Your answer must be an exact copy of the data below, minus any pictures.

___ Dataset section ___

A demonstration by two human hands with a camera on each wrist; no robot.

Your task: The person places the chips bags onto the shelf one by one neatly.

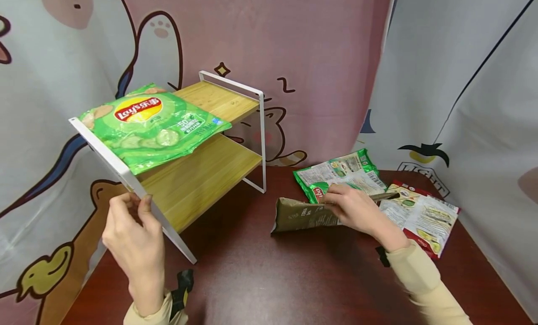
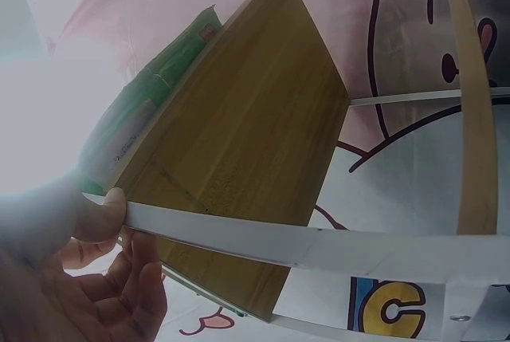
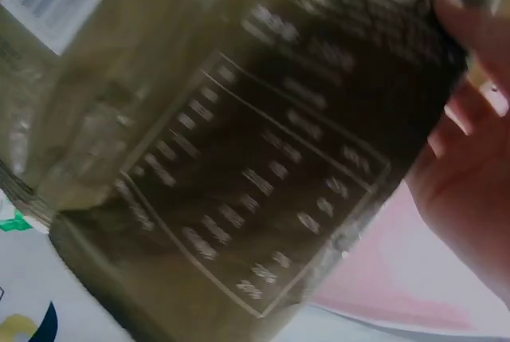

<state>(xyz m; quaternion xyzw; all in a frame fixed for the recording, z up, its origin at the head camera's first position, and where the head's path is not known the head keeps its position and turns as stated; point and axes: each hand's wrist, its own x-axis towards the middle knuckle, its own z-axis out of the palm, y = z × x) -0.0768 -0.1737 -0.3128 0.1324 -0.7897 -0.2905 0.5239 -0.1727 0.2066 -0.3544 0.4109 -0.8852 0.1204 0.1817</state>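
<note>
My left hand (image 1: 136, 243) pinches the near white leg of a two-tier wooden shelf rack (image 1: 206, 168) between thumb and curled fingers. The thumb (image 2: 103, 216) rests on that white frame in the left wrist view. A green Lay's chip bag (image 1: 157, 129) lies on the rack's top shelf, overhanging its front edge. Over the table's right half, my right hand (image 1: 357, 210) grips an olive-brown snack bag (image 1: 307, 216) by its edge. White print and a table of text cover the bag's face in the right wrist view; part of it is blurred.
Behind the right hand, a green snack bag (image 1: 340, 171) lies back side up on the dark red table (image 1: 260, 278). A red-and-white snack bag (image 1: 424, 217) lies to its right. Printed curtains (image 1: 319, 59) enclose the table's back and sides.
</note>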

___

__Exercise output__:
A demonstration by two human hands with a camera on each wrist; no robot.

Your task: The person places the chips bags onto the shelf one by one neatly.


<state>(xyz m; quaternion xyzw; all in a frame fixed for the recording, z up, its origin at the head camera's first position, and where the head's path is not known the head keeps its position and turns as stated; point and axes: each hand's wrist, its own x-axis towards the middle knuckle, its own z-axis out of the palm, y = z × x) -0.0768 -0.1737 -0.3128 0.1324 -0.7897 -0.2905 0.5239 -0.1727 0.2066 -0.3544 0.4109 -0.8852 0.1204 0.1817</state>
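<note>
My left hand (image 1: 136, 243) pinches the near white leg of a two-tier wooden shelf rack (image 1: 206, 168) between thumb and curled fingers. The thumb (image 2: 103, 216) rests on that white frame in the left wrist view. A green Lay's chip bag (image 1: 157, 129) lies on the rack's top shelf, overhanging its front edge. Over the table's right half, my right hand (image 1: 357, 210) grips an olive-brown snack bag (image 1: 307, 216) by its edge. White print and a table of text cover the bag's face in the right wrist view; part of it is blurred.
Behind the right hand, a green snack bag (image 1: 340, 171) lies back side up on the dark red table (image 1: 260, 278). A red-and-white snack bag (image 1: 424, 217) lies to its right. Printed curtains (image 1: 319, 59) enclose the table's back and sides.
</note>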

Above is the complete output.